To do
Will you write out the data exactly, excluding every picture?

Given data
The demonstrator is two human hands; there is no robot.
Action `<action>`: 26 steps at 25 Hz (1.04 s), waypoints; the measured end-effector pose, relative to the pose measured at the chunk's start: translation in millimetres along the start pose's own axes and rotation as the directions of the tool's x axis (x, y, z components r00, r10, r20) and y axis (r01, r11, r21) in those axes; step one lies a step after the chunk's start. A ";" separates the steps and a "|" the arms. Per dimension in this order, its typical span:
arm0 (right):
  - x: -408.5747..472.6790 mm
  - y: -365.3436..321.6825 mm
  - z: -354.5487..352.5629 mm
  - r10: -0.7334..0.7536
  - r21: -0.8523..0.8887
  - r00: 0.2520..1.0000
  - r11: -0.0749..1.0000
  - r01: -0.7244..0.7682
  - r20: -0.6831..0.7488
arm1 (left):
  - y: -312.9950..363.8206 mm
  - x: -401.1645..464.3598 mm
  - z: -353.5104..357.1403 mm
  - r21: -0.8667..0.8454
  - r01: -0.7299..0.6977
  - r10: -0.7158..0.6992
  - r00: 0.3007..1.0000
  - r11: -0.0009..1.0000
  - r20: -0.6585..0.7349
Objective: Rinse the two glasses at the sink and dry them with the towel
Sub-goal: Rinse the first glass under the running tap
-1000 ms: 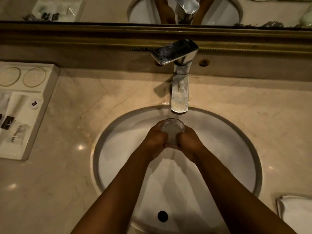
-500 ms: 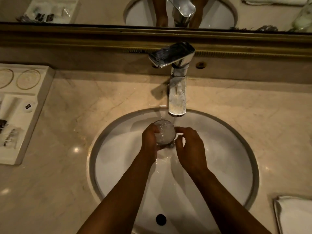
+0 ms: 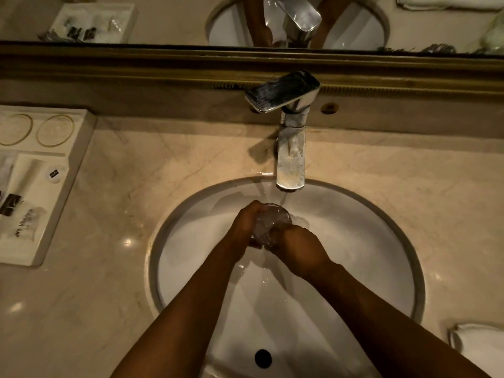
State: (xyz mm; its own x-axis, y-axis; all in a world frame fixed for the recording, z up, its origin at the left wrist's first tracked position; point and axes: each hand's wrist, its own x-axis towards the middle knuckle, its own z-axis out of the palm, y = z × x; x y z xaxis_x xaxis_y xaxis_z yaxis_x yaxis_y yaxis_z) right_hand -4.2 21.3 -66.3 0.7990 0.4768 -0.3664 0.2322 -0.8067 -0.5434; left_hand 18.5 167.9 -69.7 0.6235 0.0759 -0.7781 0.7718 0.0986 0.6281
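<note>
A clear glass (image 3: 271, 220) is held under the running water from the chrome faucet (image 3: 290, 156), over the white round sink (image 3: 381, 241). My left hand (image 3: 245, 225) grips the glass from its left side. My right hand (image 3: 296, 245) wraps round its lower right side, fingers curled on the glass. Water spills down into the basin below the glass. A folded white towel (image 3: 477, 347) lies on the counter at the lower right. Only one glass is in view.
A white amenity tray (image 3: 41, 170) with two round recesses and small packets sits on the marble counter at the left. A framed mirror (image 3: 163, 23) runs along the back. The overflow hole (image 3: 263, 358) is at the sink's near wall.
My right hand, which had lifted to the glass rim half a second ago, has come back down round the glass's lower right side. The glass stays under the stream.
</note>
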 end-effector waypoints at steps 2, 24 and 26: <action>-2.9 -6.4 0.4 -0.051 -0.002 0.993 0.999 0.052 -0.108 | -9.3 5.1 -3.3 -0.191 0.035 -0.033 0.999 0.981 0.011; 7.5 -0.8 -13.5 -0.413 -0.213 0.900 0.900 0.380 -0.141 | 9.8 28.2 -10.1 -0.037 0.316 -0.298 0.922 0.948 0.248; 2.7 -5.6 -9.6 -0.341 -0.199 0.915 0.933 0.301 -0.214 | 1.4 30.7 -9.1 -0.199 0.276 -0.221 0.940 0.940 0.260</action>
State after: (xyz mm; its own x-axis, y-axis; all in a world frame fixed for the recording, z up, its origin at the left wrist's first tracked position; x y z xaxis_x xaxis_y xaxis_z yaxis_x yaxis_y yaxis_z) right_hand 2.0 23.7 -57.0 0.7710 0.6368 0.0118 0.5674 -0.6784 -0.4667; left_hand 37.6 179.4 -92.7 0.4477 -0.2085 -0.8695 0.8732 0.3113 0.3749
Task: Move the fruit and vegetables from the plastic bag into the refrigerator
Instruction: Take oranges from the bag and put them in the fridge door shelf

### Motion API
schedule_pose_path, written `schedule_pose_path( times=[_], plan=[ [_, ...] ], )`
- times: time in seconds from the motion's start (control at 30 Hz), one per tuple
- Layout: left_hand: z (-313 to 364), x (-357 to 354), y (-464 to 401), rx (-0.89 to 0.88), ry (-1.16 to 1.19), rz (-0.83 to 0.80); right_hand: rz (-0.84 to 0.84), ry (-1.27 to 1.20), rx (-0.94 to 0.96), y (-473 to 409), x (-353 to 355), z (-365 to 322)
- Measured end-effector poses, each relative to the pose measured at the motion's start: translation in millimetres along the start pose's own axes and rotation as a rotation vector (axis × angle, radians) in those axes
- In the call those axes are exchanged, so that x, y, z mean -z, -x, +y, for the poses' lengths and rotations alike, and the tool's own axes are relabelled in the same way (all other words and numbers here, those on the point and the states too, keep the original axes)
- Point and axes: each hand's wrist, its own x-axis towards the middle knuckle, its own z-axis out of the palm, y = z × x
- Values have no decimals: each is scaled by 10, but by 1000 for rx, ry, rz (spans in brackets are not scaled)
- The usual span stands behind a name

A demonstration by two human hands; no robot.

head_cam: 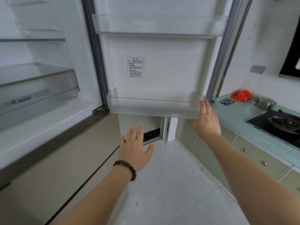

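A: Which step is this, do you think?

B: The fridge door (162, 62) is open, so I judge it is the opening step. No fruit is inside yet. The right hand (207, 118) lies flat with straight fingers against the right end of the lower door bin (152, 108). The left hand (135, 147) is spread wide in the air below the door. Both hold nothing.

A: And the bag?

B: A red plastic bag (241, 95) sits on the worktop (235, 114), near its back edge, well apart from both hands. What is in it I cannot see (it is small and a bit blurred).

A: So the next move?

B: Probably to let go of the door, turn right to the worktop and take the bag or a piece from it. The door must stay open by itself.

A: Count for me.

B: One bag, one steel pot (265, 103) just beside it, one stove (276, 122). Two door bins, the upper bin (159, 25) also empty. One drawer (37, 88) inside the fridge, one glass shelf (32, 40) above it. One bead bracelet (125, 169) on the left wrist.
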Motion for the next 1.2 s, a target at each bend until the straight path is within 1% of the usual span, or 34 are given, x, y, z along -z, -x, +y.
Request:
schedule_pose_path(
  times=[0.13,0.27,0.4,0.57,0.7,0.87,1.0,1.2],
  plan=[
    [106,-28,-58,-17,26,-7,-11,-18,-28,-37,15,-22],
    [229,-48,-118,-82,61,-12,-50,14,-52,53,59,-50],
    [345,-82,-152,-173,101,-33,-27,6,-80,400,115,-72],
    [548,-161,-119,-315,158,-71,28,-19,-207,1076,202,-65],
    [797,-289,53,-460,198,-122,53,26,-365,1703,261,67],
    [1229,-561,436,-646,231,-230,83,110,-591,2549,390,337],
    [1641,-760,874,-815,244,-306,136,187,-780,3256,622,534],
    [2267,-1006,1728,-1053,250,-465,235,287,-1091,4393,1053,729]
  ],
)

Output of the task
The demonstrator is two human hands; there is no robot.
Action `<action>`: 26 steps at 25 Hz (1.04 s), waypoints; the measured end-effector pose, relative to the pose measured at the chunk's start: translation in millimetres along the start pose's own axes and rotation as the directions of the tool's x axis (x, y, z components r00, r10, r20) and y axis (r01, r11, r21) in those axes; step one lies a step after the chunk's start. A ";" separates the steps and a "|" the arms. Per dimension in this order, its typical span:
arm0 (right):
  - x: -408.5747..472.6790 mm
  - y: -365.3436..321.6825 mm
  - z: -354.5487..352.5629 mm
  - r10: -0.7334..0.7536
  - r21: -0.8523..0.8887
  - r00: 0.2520..1.0000
  - r11: -0.0749..1.0000
  - r01: -0.7244..0.7682
  - r20: -0.6831..0.7488
arm1 (left):
  - y: -312.9950..363.8206 mm
  - x: -401.1645..464.3598 mm
  - z: -353.5104..357.1403 mm
  - r21: -0.8667..0.8454
  - r01: -0.7299..0.6977
  - r10: -0.7158..0.6992
  - r00: 0.3007..1.0000
  - r11: -0.0009..1.0000
  - r20: -0.6585..0.7349
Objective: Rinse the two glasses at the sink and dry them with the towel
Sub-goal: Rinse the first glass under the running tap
-1000 ms: 
-500 ms: 
+0 ms: 
State: (xyz mm; its own x-axis, y-axis; all in a world frame fixed for the recording, z up, its origin at the left wrist's first tracked position; point and axes: each hand's wrist, its own x-axis towards the middle knuckle, its own z-axis out of the palm, y = z × x; x y z xaxis_x xaxis_y xaxis_z yaxis_x yaxis_y yaxis_z) right_hand -4.2 21.3 -66.3 0.7990 0.4768 -0.3664 0.2322 -0.8067 -0.5434; left_hand 18.5 167.9 -69.7 0.6235 0.0759 -0.7781 0.7718 0.0986 0.6281
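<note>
A clear glass (image 3: 271, 220) is held under the running water from the chrome faucet (image 3: 290, 156), over the white round sink (image 3: 381, 241). My left hand (image 3: 245, 225) grips the glass from its left side. My right hand (image 3: 296, 245) wraps round its lower right side, fingers curled on the glass. Water spills down into the basin below the glass. A folded white towel (image 3: 477, 347) lies on the counter at the lower right. Only one glass is in view.
A white amenity tray (image 3: 41, 170) with two round recesses and small packets sits on the marble counter at the left. A framed mirror (image 3: 163, 23) runs along the back. The overflow hole (image 3: 263, 358) is at the sink's near wall.
My right hand, which had lifted to the glass rim half a second ago, has come back down round the glass's lower right side. The glass stays under the stream.
</note>
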 end-effector waypoints at steps 2, 24 and 26: <action>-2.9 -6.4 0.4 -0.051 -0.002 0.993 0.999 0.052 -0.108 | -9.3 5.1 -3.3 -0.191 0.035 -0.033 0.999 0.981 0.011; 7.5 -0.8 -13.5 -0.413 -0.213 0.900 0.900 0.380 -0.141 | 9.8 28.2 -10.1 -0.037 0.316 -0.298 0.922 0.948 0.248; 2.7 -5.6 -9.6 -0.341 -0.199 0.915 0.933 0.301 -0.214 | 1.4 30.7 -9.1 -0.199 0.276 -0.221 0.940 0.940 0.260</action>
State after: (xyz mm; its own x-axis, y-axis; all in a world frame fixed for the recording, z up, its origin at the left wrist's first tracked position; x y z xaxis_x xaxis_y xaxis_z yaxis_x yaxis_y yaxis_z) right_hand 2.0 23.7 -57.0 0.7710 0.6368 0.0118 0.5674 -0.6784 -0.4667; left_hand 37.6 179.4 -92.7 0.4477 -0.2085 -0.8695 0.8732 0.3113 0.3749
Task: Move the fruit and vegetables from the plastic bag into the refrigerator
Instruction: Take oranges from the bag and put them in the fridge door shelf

### Motion API
schedule_pose_path, written `schedule_pose_path( times=[_], plan=[ [_, ...] ], )`
- times: time in seconds from the motion's start (control at 30 Hz), one per tuple
- Layout: left_hand: z (-313 to 364), x (-357 to 354), y (-464 to 401), rx (-0.89 to 0.88), ry (-1.16 to 1.19), rz (-0.83 to 0.80); right_hand: rz (-0.84 to 0.84), ry (-1.27 to 1.20), rx (-0.94 to 0.96), y (-473 to 409), x (-353 to 355), z (-365 to 322)
- Measured end-effector poses, each relative to the pose measured at the motion's start: translation in millimetres along the start pose's own axes and rotation as a rotation vector (axis × angle, radians) in those axes
- In the call those axes are exchanged, so that x, y, z mean -z, -x, +y, for the poses' lengths and rotations alike, and the tool's own axes are relabelled in the same way (all other words and numbers here, those on the point and the states too, keep the original axes)
- Point and axes: each hand's wrist, its own x-axis towards the middle knuckle, its own z-axis out of the palm, y = z × x
- Values have no decimals: each is scaled by 10, but by 1000 for rx, ry, rz (spans in brackets are not scaled)
- The usual span stands behind a name

A demonstration by two human hands; no robot.

head_cam: 

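A: Which step is this, do you think?

B: The fridge door (162, 62) is open, so I judge it is the opening step. No fruit is inside yet. The right hand (207, 118) lies flat with straight fingers against the right end of the lower door bin (152, 108). The left hand (135, 147) is spread wide in the air below the door. Both hold nothing.

A: And the bag?

B: A red plastic bag (241, 95) sits on the worktop (235, 114), near its back edge, well apart from both hands. What is in it I cannot see (it is small and a bit blurred).

A: So the next move?

B: Probably to let go of the door, turn right to the worktop and take the bag or a piece from it. The door must stay open by itself.

A: Count for me.

B: One bag, one steel pot (265, 103) just beside it, one stove (276, 122). Two door bins, the upper bin (159, 25) also empty. One drawer (37, 88) inside the fridge, one glass shelf (32, 40) above it. One bead bracelet (125, 169) on the left wrist.
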Motion for the next 1.2 s, a target at each bend until the straight path is within 1% of the usual span, or 34 are given, x, y, z along -z, -x, +y.
Request:
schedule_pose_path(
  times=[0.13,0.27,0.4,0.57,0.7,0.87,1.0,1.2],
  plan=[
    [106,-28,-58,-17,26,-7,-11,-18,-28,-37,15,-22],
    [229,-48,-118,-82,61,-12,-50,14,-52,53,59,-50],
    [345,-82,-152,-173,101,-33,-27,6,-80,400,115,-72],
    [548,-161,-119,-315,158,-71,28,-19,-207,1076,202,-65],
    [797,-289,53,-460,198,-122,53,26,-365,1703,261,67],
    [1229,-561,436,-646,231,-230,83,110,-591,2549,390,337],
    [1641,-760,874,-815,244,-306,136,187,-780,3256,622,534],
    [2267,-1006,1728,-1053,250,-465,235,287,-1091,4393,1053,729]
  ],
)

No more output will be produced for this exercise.